Seja como for, há um horizonte para a empresa. Além da aposta dos controladores, o cenário macro também dá sinais de melhoras – a inflação, afinal, está em queda e o início dos cortes nos juros se aproxima.

Mas está óbvio para o mercado que a recuperação da empresa precisa passar por um refinamento na estratégia. E não está claro qual o plano de ação para a recuperar o lucro perdido. Na última conferência com acionistas, a Alpargatas buscou tranquilizá-los dizendo que o foco é no feijão com arroz. “Não dá para atacar todos os mercados do mundo ao mesmo tempo. A gente se dilui demais”, disse Luiz, atual CEO interino. A ideia é diminuir os custos operacionais, especialmente no exterior; no Brasil, não haverá uma busca insana por volumes maiores – pelo contrário, a empresa adiantou uma redução das campanhas promocionais.

Danniela, da XP, avalia positivamente a disposição da empresa em se reestruturar, mas lembra que os ajustes ainda levarão tempo. A XP tem recomendação neutra para ALPA4, com preço-alvo a R$ 11.
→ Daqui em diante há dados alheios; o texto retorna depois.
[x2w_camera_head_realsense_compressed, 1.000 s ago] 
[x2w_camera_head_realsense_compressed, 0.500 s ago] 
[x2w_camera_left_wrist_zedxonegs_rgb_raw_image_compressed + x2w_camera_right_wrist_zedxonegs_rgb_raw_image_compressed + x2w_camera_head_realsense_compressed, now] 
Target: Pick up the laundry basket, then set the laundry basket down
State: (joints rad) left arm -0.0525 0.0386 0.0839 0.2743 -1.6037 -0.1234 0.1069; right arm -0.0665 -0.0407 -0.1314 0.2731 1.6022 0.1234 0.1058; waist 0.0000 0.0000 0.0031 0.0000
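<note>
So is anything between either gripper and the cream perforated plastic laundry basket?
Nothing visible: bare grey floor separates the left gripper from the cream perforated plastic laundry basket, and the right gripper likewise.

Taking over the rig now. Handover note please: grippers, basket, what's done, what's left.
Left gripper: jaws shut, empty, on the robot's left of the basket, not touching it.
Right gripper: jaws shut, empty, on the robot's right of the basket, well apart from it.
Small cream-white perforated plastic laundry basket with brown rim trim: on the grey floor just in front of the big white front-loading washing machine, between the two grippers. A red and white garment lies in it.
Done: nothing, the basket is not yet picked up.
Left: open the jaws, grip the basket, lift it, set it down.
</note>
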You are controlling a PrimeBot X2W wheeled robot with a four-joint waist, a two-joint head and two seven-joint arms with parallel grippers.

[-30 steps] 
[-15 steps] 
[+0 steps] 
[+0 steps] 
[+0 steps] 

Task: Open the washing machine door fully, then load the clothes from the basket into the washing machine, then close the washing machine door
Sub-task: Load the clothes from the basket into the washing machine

O Bradesco BBI, citando “o cenário desafiador para crescimento de volumes juntamente com as incertezas sobre a execução da reestruturação”, concorda que a mudança de gestão pode render frutos e define o mesmo preço-alvo: R$ 11, com recomendação também neutra. Ao contrário da família Moreira Salles, nem todo mundo quer pagar para ver.